I mean, McConnell is already on record saying his agenda is 100% to stop Biden, just like it always has been. It makes me want to scream when Washington media and pundits act like there’s room to work with Republicans.

How about some more depressing news because why not?

Congressional Democrats made sparing use of a law that allows them to immediately overturn the Trump administration’s last-minute flurry of “midnight regulations” — including measures that weakened environmental protections, permitted discrimination on the basis of sexual orientation and gender identity and made it harder for shareholders to hold corporations accountable.

To reverse the scores of other last-minute Trump rules, agencies must now use the often long and laborious rule-making process — unless a court strikes them from the books sooner.

Will we ever truly see another infrastructure week?

So now what?

I guess this is tackle the tax and budget components in reconciliation?

Only works if we can get Manchin onboard by also getting > 1 Republican Senator onboard too so he can call it “bipartisan.” But we can’t even get him (or any Republican) to agree to protect every eligible voter’s access to voting in the red states, which one would think would be uncontroversial, but Trump’s a whiny crybaby loser who won’t STFU about the “stolen election” already, so here we are.

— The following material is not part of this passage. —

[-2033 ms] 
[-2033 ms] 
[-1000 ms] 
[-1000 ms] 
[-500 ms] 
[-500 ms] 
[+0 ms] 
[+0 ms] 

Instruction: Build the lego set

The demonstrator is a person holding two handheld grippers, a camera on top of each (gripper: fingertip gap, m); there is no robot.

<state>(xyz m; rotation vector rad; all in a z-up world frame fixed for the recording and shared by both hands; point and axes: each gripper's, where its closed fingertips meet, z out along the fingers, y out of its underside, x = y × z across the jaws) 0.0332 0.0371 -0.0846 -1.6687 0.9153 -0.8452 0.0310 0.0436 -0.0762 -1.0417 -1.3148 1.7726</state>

Yes, I know. But I think they have to put the bill up and try.

Less suspenseful than some of our recent elections.

Would it be possible for Biden to get, say, Romney and another moderate to vote yes? Then Manchin would be onboard?

The three strongest candidates for the three statewide offices – Governor, Lt. Governor and Attorney General – are winning the Democratic primary in a romp tonight.

Dems in Virginia: not so much with the dis and the array.

I agree that the re-election rule in VA is dumb, dumb, dumb. This is the home of GW for gosh sakes. Let the governor have a second term.

And tonight’s primary results mark the likely end of what once seemed like a very promising political career. In 2017, Justin Fairfax won the Lt. Governor’s race pretty handily…and then just months later was credibly accused by two different women of sexual assault.

He ignored calls to resign (once it was clear that Northam would survive the blackface yearbook thing), and defiantly ran for Governor…and compared himself to civil rights martyr Emmit Till.

Fairfax is currently polling at 3.7% of the vote in VA, a very, very distant fourth in the field.

Also at campaign events, Terry McAuliffe is using “Return of the Mack” as his theme song.

Tough to even begin to compete with that.